**TASK DATA:**

----------

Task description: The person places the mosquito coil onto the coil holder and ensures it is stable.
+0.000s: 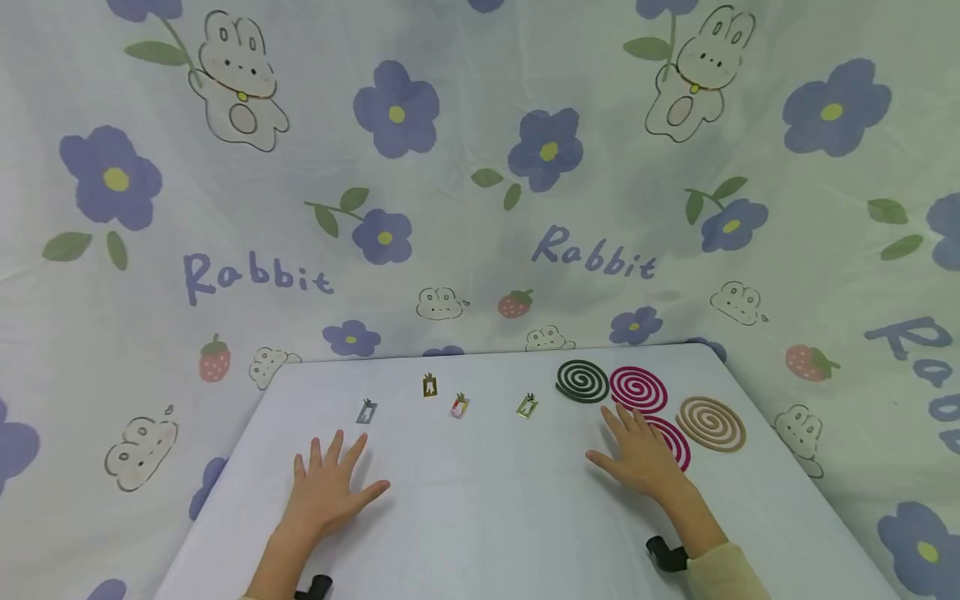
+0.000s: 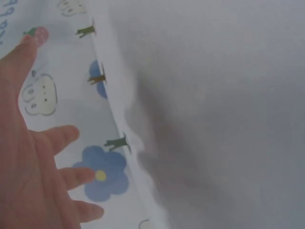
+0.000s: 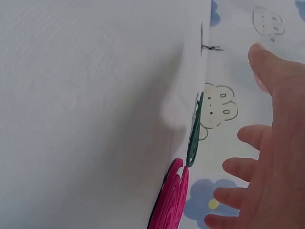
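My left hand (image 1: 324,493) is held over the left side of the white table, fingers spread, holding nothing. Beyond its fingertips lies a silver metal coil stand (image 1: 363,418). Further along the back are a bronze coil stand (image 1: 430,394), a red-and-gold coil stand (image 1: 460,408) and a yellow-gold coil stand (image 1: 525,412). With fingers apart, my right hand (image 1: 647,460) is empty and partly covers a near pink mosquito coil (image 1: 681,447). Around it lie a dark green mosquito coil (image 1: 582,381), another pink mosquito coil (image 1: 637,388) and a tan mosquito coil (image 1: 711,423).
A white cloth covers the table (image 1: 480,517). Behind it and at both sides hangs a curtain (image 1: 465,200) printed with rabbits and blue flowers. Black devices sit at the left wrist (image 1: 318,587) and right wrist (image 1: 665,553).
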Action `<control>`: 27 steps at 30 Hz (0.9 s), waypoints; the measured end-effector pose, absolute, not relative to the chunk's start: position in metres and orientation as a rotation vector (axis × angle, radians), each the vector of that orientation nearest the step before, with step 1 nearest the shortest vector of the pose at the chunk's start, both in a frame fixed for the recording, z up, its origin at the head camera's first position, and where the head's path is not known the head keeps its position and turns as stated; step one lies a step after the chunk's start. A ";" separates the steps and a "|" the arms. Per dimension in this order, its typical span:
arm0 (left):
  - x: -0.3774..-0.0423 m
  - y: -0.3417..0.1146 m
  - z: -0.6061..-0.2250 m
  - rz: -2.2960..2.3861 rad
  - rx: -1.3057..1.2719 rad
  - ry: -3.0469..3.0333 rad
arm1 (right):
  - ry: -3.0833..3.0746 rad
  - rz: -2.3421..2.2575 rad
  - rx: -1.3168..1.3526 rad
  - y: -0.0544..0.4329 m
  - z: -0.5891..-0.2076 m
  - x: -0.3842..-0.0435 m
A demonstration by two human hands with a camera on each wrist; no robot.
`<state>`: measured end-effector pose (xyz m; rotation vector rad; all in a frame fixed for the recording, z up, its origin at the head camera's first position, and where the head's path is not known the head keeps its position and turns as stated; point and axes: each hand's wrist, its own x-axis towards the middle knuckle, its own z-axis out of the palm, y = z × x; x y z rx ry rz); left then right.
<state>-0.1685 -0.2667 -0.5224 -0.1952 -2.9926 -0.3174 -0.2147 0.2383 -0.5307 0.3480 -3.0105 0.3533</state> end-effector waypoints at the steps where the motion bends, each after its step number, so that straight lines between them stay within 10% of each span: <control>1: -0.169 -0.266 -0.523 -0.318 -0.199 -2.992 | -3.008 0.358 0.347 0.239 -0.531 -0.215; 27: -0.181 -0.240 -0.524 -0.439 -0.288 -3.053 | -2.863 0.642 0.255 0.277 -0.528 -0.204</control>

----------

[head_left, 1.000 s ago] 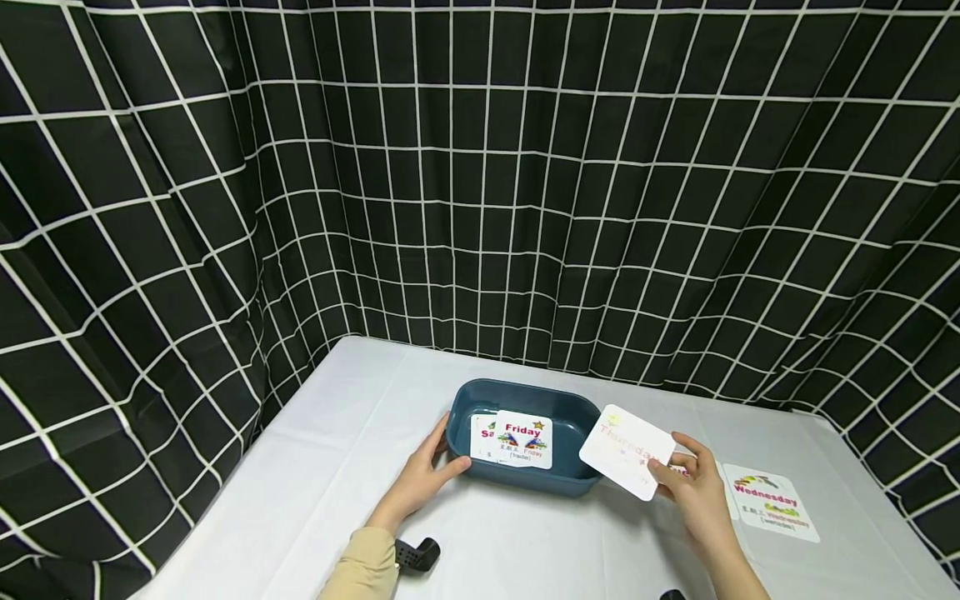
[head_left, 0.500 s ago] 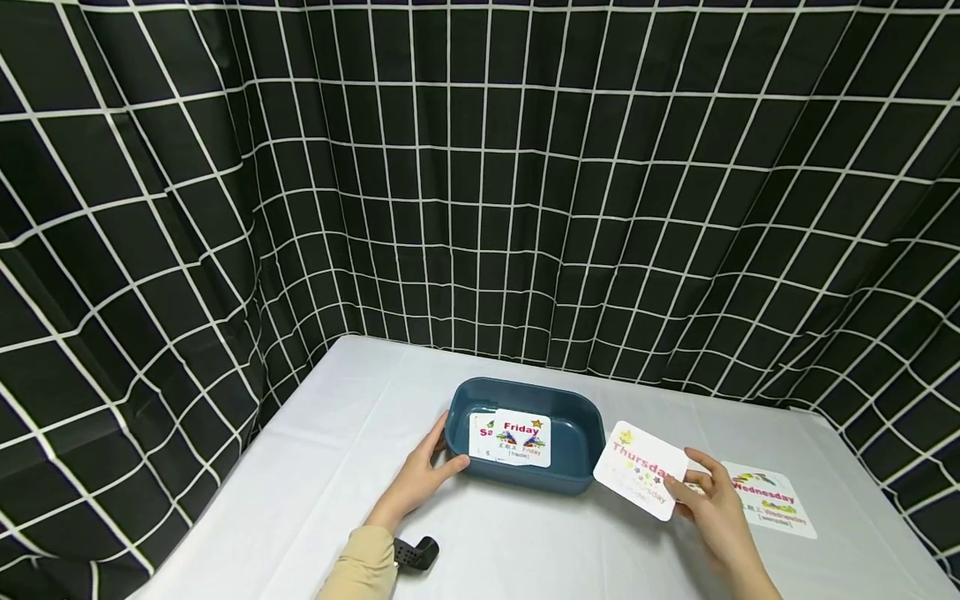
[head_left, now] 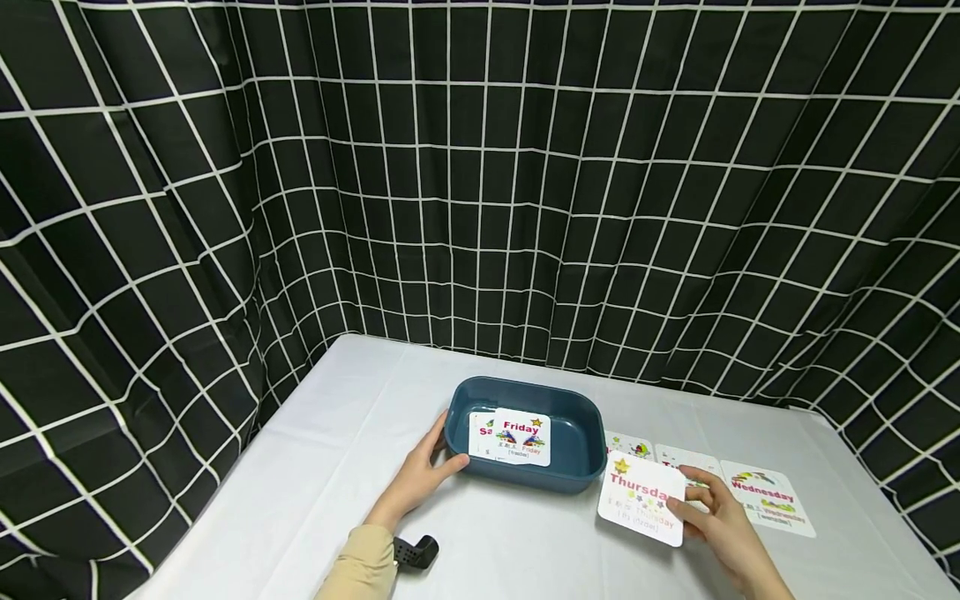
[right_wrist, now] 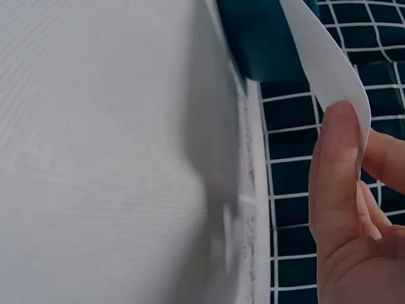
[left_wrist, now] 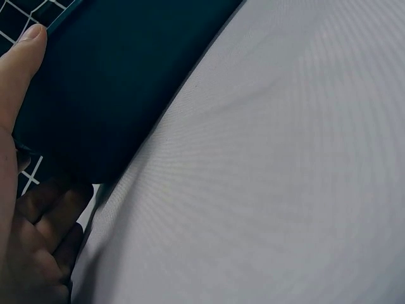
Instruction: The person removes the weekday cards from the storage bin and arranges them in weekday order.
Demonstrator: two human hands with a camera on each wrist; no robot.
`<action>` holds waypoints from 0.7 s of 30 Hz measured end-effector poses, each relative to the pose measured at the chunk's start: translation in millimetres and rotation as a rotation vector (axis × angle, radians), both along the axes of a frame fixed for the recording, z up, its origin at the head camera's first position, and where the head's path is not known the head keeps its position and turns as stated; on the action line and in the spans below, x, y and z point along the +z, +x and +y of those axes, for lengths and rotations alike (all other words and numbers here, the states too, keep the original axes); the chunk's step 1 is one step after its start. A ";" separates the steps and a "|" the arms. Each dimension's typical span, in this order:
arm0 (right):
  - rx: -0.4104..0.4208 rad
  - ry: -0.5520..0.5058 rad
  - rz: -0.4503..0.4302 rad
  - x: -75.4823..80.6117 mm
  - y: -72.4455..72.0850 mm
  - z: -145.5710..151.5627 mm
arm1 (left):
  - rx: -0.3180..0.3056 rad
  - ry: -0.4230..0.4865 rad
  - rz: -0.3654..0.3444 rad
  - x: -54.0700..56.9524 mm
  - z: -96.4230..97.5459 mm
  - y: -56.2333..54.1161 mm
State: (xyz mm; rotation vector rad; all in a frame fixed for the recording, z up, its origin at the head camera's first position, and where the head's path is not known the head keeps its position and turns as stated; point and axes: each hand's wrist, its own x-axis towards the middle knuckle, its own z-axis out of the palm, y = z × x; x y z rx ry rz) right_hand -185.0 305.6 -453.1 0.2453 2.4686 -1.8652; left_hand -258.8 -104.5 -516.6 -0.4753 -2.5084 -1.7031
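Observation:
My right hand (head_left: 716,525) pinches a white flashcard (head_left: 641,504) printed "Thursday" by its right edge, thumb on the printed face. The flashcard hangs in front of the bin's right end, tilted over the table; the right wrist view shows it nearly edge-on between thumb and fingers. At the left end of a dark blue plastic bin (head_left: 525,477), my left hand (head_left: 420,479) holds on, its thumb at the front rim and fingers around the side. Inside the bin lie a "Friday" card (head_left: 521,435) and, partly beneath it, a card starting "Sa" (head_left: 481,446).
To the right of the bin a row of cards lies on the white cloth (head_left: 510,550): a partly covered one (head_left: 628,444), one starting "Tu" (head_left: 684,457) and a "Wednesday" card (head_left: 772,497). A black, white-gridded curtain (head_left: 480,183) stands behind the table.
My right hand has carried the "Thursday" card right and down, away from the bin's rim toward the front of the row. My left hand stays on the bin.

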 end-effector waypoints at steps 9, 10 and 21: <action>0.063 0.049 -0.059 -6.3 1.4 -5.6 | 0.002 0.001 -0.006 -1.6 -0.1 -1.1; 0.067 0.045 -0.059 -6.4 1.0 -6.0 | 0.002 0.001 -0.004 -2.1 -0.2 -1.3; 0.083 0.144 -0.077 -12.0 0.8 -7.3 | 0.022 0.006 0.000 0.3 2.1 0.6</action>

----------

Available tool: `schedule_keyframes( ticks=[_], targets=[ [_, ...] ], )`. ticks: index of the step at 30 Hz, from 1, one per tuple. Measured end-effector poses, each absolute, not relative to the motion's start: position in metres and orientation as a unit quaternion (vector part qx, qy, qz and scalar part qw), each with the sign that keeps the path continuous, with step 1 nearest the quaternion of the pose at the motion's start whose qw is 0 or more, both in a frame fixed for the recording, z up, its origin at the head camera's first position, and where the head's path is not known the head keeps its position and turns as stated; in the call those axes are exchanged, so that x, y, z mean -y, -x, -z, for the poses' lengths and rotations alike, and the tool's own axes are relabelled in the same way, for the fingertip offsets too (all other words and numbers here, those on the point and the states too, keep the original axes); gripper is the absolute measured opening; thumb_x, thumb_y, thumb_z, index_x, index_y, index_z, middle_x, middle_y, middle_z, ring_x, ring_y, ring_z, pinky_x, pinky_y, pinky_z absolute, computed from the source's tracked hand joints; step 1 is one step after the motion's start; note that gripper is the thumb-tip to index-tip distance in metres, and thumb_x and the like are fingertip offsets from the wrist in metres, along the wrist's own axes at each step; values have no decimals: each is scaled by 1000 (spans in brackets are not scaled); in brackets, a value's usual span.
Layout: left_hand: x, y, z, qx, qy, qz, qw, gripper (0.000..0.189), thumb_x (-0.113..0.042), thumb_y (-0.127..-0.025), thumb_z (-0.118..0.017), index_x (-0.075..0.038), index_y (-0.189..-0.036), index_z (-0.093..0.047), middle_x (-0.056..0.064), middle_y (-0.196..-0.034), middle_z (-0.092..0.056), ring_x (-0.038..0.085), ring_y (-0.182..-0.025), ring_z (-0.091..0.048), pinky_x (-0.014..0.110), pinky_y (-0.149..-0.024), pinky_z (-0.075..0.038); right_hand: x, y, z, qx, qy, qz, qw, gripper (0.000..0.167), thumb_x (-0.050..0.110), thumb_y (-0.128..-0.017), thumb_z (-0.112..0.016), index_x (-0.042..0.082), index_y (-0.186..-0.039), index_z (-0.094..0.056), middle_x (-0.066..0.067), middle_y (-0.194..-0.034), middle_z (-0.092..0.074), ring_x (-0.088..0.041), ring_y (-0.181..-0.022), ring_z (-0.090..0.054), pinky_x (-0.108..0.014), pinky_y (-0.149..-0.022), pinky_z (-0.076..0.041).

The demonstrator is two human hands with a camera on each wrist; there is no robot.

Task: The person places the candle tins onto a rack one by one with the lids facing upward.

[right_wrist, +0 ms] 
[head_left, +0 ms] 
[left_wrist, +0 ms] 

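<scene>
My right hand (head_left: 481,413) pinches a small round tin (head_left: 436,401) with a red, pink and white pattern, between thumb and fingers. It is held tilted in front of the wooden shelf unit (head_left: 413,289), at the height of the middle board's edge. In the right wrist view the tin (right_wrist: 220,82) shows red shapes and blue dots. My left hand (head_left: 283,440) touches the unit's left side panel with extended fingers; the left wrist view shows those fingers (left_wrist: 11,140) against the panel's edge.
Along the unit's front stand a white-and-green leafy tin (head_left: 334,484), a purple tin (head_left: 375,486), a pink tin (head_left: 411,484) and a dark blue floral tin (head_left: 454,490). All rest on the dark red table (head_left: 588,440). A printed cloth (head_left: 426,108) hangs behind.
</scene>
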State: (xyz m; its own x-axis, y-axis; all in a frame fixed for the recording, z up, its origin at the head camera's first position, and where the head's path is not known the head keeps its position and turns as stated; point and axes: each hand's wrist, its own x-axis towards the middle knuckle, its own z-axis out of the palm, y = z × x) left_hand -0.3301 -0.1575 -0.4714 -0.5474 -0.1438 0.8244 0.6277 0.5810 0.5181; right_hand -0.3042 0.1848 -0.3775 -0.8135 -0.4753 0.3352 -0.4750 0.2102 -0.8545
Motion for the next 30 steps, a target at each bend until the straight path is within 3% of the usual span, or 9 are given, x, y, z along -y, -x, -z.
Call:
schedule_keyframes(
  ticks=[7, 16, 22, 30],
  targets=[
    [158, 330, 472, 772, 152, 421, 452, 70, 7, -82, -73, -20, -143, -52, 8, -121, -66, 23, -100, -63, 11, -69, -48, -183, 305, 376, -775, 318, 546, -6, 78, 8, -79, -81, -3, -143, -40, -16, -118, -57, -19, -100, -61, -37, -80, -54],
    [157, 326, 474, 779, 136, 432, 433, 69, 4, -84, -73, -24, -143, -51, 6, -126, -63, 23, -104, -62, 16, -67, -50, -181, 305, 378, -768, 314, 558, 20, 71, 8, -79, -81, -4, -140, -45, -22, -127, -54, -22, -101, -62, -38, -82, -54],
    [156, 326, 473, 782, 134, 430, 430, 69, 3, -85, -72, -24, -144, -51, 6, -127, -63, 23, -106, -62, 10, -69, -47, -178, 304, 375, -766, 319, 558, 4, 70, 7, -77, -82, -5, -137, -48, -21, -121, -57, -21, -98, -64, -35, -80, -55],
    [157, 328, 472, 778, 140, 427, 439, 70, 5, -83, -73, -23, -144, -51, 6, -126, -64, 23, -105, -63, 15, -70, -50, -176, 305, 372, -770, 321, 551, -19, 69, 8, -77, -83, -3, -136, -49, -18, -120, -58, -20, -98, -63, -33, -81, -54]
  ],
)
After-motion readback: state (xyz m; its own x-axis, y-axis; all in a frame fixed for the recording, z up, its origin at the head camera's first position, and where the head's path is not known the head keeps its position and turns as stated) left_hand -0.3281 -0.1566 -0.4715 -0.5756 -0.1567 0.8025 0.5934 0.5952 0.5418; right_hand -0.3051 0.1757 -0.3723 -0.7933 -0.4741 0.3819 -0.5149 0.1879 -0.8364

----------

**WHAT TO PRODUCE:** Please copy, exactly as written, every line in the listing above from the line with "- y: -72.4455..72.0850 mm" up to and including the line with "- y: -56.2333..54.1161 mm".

**WRITTEN SOLUTION:**
  - y: -72.4455..72.0850 mm
  - z: -145.5710..151.5627 mm
arm1 (left):
  - rx: -0.3180..0.3056 rad
  - ry: -0.4230..0.4865 rad
  - rz: -0.3654..0.3444 rad
  - x: -54.0700..56.9524 mm
  - z: -96.4230..97.5459 mm
  - y: -56.2333..54.1161 mm

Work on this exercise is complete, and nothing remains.